Every line of the entries below that carries the string "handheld" should be copied.

BEGIN Exercise input

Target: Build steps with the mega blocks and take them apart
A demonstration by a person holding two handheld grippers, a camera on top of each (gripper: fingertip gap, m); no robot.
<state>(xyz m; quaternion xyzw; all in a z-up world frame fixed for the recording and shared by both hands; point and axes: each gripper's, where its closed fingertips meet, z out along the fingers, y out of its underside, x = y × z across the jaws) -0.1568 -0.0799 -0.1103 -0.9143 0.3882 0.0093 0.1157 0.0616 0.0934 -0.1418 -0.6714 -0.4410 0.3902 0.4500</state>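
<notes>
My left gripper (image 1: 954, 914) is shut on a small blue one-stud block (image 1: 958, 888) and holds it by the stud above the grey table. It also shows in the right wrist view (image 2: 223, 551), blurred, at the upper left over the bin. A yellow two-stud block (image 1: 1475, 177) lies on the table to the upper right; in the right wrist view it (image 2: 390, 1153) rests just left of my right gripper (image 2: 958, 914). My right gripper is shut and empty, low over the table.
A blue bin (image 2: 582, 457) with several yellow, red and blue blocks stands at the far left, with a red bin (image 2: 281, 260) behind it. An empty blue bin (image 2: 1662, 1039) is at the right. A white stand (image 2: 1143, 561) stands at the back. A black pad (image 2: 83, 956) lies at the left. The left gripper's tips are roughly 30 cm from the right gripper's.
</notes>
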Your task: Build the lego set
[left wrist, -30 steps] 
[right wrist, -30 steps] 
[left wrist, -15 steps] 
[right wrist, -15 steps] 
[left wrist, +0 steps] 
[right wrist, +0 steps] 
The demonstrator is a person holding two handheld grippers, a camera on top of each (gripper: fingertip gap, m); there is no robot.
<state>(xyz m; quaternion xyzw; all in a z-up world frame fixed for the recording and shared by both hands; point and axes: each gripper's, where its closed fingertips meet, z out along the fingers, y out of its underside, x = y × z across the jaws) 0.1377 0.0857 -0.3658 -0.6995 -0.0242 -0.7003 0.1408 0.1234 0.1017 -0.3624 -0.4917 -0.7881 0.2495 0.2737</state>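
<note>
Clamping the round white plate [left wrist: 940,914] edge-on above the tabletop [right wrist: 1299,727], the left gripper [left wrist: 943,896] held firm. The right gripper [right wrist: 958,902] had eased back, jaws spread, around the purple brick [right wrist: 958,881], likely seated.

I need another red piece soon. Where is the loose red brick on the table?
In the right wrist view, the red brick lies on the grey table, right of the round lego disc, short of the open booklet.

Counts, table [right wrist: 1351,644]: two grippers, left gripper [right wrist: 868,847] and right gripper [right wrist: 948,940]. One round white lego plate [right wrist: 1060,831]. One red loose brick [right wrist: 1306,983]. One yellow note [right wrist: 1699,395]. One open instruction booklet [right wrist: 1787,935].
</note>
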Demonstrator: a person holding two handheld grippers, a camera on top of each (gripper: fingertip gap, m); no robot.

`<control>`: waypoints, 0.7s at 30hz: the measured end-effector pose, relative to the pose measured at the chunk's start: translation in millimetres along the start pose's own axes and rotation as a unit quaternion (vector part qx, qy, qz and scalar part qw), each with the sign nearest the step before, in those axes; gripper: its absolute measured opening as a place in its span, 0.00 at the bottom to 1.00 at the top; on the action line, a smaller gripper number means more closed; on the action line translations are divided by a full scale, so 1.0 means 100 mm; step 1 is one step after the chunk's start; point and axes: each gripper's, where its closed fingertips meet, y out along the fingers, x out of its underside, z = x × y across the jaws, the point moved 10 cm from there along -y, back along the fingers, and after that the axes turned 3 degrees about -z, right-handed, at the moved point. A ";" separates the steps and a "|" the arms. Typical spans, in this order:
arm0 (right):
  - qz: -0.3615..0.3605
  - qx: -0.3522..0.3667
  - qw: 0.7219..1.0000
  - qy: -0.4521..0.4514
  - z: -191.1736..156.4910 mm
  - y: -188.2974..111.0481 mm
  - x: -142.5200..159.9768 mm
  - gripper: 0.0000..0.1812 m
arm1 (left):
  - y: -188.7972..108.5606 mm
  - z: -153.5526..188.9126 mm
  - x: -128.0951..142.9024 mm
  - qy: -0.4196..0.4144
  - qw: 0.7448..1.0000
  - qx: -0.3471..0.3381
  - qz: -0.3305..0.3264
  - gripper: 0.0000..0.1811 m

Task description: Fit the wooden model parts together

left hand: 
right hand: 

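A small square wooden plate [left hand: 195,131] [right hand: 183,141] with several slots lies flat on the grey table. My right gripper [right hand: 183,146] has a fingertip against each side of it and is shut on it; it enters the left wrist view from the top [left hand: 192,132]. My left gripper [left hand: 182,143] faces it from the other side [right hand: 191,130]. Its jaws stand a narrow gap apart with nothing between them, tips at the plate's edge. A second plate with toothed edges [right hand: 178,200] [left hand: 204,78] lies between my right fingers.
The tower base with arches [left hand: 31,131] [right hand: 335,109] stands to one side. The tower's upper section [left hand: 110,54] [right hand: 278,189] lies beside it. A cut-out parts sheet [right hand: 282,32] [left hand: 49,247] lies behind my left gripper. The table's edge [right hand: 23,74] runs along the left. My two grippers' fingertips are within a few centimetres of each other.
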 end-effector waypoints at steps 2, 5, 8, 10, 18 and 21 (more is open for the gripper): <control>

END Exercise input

## Answer to this problem
A demonstration by a person holding two handheld grippers, a camera on top of each (gripper: fingertip gap, m); no robot.
The demonstrator is a person holding two handheld grippers, a camera on top of each (gripper: fingertip gap, m); there is no robot.
Demonstrator: a person holding two handheld grippers, a camera on top of each (gripper: fingertip gap, m); no robot.

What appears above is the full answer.